- _AVAILABLE DATA_:
=======
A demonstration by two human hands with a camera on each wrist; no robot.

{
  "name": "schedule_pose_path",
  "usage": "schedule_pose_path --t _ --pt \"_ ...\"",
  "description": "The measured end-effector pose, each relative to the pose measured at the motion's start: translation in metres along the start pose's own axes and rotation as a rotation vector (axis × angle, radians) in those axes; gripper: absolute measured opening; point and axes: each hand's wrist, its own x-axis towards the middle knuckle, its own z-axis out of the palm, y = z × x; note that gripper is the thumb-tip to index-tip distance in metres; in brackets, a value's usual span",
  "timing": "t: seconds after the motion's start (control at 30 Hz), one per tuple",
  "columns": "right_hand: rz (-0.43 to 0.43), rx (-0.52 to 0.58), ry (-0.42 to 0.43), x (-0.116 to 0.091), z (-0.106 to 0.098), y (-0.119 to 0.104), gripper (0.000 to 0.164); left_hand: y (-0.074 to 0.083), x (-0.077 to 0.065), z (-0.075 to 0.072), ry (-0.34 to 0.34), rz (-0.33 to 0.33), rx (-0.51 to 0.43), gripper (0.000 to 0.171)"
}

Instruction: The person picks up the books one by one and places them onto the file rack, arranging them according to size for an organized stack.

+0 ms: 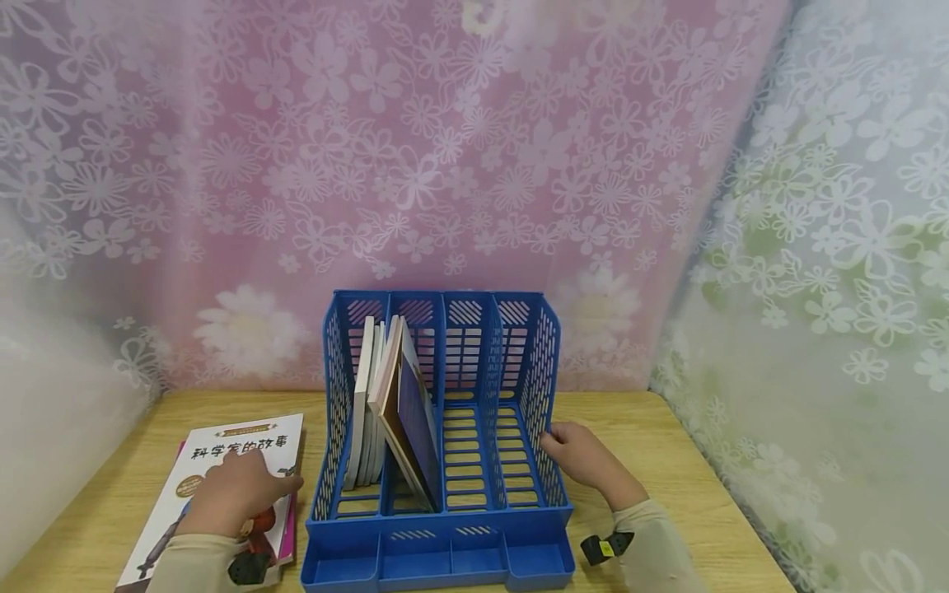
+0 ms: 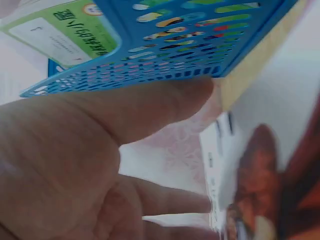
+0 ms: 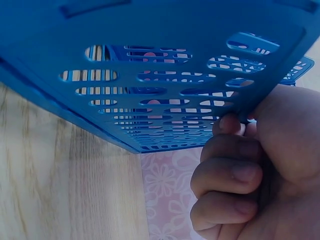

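Note:
A blue plastic desktop file rack [image 1: 437, 522] stands upright on the table, with several thin books [image 1: 361, 403] leaning in its two left compartments. My right hand [image 1: 582, 457] grips the front edge of the rack's right side wall, its fingers curled, as the right wrist view also shows. To the left of the rack lies a small stack of books, topped by a white picture-covered book [image 1: 222, 473]. Over that cover is my left hand [image 1: 236, 494], fingers extended and thumb apart; whether the fingertips touch the cover cannot be told.
The two right compartments show only slotted floors. Small open trays [image 1: 474, 562] run along the rack's front. Beneath everything is a light wooden table [image 1: 660, 461]. A pink floral curtain [image 1: 445, 165] hangs behind, and a pale floral one [image 1: 838, 272] on the right.

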Motion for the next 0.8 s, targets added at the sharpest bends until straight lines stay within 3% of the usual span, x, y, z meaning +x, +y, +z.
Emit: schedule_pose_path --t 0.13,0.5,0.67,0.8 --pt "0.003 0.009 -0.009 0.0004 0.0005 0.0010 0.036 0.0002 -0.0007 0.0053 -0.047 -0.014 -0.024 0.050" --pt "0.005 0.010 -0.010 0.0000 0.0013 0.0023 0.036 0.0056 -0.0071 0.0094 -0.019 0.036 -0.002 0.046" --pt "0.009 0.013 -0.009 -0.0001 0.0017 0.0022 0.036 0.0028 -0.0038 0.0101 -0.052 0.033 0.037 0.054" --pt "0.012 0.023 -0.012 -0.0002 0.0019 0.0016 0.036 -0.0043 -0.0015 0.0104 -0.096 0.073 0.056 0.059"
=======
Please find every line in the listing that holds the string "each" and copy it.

A demonstration by two human hands with a camera on each wrist; no robot.
  "description": "The measured end-effector pose, each relative to the pose measured at the motion's start: translation in metres along the start pose's own axes and rotation as a rotation vector (axis × angle, radians) in those axes; gripper: absolute measured opening; point and axes: each hand's wrist, its own x-axis towards the middle knuckle, its own z-axis out of the palm, y = z × x; note that gripper is the thumb-tip to index-tip distance in metres; in brackets, a value's usual span",

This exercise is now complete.